As a matter of nonfundamental policy, each Fund currently does not
intend to:
(a) borrow money in an amount greater than 5% of its total assets,
except (i) for temporary or emergency purposes and (ii) by
engaging in reverse repurchase agreements, dollar rolls, or
other investments or transactions described in the Fund's
registration statement which may be deemed to be borrowings;
(b) enter into either of reverse repurchase agreements or dollar
rolls in an amount greater than 5% of its total assets;
(c) purchase securities on margin or make short sales, except (i)
short sales against the box, (ii) in connection with arbitrage
transactions, (iii) for margin deposits in connection with
futures contracts, options or other permitted investments,
(iv) that transactions in futures contracts and options shall
not be deemed to constitute selling securities short, and (v)

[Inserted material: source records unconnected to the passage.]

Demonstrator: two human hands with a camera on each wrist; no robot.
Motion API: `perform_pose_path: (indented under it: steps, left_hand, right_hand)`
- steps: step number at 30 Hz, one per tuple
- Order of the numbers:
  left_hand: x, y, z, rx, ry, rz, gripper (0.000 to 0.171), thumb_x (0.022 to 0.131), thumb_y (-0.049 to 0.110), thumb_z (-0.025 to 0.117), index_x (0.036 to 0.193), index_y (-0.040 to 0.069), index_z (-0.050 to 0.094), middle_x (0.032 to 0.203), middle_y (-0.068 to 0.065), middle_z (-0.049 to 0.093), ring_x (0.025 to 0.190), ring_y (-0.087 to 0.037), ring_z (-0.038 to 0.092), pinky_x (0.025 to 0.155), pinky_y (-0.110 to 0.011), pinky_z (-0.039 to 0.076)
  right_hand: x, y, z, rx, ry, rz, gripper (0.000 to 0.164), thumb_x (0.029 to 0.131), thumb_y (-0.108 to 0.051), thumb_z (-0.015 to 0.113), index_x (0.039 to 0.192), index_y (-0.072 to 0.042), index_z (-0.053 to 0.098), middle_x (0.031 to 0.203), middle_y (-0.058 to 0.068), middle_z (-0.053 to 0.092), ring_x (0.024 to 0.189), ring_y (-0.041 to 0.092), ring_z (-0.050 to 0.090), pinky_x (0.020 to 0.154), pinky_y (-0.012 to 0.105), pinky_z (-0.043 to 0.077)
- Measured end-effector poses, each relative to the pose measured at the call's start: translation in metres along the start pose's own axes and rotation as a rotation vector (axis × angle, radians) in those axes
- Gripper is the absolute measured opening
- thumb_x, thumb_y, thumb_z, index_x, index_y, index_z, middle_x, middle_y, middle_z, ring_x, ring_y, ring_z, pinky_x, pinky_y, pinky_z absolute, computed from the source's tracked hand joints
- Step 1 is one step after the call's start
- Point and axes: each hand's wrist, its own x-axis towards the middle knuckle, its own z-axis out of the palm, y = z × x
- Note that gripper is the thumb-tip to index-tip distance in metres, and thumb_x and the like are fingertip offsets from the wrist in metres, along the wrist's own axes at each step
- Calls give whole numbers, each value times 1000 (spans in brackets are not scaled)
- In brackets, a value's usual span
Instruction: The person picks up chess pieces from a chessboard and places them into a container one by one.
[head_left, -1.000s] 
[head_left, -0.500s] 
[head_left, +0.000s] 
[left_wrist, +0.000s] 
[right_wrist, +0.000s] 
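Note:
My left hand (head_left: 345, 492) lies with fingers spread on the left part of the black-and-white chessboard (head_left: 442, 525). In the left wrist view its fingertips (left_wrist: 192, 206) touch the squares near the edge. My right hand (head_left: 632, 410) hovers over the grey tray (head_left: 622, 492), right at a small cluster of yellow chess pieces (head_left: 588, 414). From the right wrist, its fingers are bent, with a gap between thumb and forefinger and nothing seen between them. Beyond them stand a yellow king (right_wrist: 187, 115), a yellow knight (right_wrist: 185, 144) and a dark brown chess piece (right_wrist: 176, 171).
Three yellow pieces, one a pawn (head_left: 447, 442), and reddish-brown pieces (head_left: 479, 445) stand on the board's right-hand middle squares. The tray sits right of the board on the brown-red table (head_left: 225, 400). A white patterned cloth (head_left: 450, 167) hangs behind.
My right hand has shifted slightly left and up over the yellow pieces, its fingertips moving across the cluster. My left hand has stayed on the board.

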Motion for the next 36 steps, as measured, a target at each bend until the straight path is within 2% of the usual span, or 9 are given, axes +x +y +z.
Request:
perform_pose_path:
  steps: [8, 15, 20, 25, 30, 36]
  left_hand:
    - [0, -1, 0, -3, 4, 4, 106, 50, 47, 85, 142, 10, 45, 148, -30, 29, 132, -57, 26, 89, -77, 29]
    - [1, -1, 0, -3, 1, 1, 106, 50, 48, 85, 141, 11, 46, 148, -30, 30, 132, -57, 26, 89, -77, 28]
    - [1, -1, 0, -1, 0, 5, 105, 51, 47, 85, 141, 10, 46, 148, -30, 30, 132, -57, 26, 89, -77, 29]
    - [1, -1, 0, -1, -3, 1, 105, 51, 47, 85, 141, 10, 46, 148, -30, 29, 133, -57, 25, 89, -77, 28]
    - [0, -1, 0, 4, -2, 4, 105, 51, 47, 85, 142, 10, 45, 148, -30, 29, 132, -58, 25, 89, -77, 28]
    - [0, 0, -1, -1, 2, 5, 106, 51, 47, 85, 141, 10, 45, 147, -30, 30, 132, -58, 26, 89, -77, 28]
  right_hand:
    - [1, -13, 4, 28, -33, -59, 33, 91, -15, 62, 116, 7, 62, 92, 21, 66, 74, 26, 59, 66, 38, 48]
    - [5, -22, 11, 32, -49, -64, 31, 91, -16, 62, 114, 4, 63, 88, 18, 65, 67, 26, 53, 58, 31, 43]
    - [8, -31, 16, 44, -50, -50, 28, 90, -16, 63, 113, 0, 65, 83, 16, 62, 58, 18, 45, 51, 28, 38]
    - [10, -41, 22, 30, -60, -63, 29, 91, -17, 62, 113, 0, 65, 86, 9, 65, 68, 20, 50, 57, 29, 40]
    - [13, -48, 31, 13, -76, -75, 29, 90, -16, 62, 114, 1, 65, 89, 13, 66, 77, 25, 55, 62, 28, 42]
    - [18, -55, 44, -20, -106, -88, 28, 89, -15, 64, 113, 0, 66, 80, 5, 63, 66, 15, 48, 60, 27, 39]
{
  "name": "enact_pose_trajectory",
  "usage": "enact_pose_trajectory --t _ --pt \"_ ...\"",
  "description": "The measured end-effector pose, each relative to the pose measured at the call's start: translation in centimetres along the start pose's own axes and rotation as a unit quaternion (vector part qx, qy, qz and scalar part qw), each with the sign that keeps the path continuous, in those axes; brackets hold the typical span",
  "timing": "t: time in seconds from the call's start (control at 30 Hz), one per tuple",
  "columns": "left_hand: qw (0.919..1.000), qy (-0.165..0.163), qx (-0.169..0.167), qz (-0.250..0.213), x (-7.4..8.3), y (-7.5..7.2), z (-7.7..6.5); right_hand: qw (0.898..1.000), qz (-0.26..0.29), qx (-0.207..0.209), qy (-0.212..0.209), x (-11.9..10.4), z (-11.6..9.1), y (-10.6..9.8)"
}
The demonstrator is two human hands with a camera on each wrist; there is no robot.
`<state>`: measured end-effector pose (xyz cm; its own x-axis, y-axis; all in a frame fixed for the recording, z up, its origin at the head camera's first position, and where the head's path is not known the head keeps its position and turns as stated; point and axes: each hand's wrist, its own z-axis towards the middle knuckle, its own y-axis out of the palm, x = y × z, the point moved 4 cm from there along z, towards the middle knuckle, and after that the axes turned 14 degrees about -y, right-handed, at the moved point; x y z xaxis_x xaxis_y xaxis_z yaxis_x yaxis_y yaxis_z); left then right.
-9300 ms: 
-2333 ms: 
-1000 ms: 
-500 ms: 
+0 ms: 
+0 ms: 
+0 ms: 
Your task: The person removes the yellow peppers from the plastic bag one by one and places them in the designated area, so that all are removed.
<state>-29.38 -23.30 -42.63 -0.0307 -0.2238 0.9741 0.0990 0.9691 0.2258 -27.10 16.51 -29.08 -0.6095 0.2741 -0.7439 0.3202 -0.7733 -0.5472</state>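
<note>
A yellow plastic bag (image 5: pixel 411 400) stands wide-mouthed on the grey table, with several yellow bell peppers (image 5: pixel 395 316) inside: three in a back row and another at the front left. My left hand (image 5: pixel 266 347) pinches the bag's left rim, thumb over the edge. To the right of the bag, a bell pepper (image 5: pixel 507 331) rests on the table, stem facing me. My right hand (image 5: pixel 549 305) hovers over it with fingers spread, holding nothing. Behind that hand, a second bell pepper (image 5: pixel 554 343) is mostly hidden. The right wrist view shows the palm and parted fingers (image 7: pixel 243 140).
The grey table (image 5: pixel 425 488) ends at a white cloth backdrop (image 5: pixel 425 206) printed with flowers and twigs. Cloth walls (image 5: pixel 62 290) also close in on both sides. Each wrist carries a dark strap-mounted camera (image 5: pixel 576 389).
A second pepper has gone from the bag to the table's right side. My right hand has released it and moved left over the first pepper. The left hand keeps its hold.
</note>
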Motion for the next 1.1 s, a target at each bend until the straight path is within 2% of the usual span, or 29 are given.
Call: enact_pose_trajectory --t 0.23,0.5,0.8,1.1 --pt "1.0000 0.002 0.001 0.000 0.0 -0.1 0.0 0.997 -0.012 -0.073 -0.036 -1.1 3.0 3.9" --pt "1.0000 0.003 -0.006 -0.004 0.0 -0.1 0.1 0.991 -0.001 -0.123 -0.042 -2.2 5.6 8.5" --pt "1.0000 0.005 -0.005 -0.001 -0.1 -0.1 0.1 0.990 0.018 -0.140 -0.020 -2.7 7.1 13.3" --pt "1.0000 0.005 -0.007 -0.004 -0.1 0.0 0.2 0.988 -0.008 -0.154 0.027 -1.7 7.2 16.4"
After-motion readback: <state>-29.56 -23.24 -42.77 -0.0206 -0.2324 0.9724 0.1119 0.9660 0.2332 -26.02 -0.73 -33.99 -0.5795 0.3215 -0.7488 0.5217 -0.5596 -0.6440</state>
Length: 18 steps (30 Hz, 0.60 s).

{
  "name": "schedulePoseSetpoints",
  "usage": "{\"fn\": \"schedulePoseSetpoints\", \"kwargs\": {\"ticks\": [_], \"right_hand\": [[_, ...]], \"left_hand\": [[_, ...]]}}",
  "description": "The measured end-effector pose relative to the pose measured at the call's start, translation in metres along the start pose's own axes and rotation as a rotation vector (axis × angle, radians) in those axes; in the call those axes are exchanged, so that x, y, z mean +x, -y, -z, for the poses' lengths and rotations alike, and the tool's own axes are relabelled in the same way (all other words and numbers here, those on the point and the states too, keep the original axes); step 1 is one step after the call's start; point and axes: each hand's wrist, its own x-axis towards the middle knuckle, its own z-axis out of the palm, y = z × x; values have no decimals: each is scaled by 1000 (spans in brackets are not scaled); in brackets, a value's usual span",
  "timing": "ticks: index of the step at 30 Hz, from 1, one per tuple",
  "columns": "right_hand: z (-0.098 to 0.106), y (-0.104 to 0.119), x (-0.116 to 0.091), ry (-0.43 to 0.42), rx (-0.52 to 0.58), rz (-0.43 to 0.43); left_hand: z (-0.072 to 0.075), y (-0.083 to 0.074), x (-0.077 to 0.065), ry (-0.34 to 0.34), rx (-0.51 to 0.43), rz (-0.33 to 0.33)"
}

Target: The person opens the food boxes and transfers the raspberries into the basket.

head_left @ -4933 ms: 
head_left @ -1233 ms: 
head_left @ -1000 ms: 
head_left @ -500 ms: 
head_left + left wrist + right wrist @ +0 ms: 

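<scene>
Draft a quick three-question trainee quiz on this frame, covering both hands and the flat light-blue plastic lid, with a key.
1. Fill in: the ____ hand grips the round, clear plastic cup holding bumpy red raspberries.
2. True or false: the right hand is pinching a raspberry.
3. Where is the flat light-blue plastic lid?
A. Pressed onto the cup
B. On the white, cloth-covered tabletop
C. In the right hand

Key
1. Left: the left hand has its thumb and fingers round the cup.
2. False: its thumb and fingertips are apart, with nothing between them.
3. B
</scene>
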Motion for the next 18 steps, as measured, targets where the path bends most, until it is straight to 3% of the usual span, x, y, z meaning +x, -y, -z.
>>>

that the Fund may obtain such short-term credits as may be
necessary for the clearance of securities transactions;
(d) purchase options, unless the aggregate premiums paid on all
such options held by the Fund at any time do not exceed 20% of
its total assets; or sell put options, if as a result, the
aggregate value of the obligations underlying such put options
would exceed 50% of its total assets;
(e) enter into futures contracts or purchase options thereon
unless immediately after the purchase, the value of the
aggregate initial margin with respect to such futures
contracts entered into on behalf of the Fund and the premiums
paid for such options on futures contracts does not exceed 5%
of the fair market value of the Fund's total assets; provided
that in the case of an option that is in-the-money at the time
of purchase, the in-the-money amount may be excluded in
computing the 5% limit;
(f) purchase warrants if as a result, such securities, taken at
the lower of cost or market value, would represent more than
5% of the value of the Fund's total assets (for this purpose,
warrants acquired in units or attached to securities will be
deemed to have no value); and
(g) lend portfolio securities in an amount greater than 5% of its
total assets.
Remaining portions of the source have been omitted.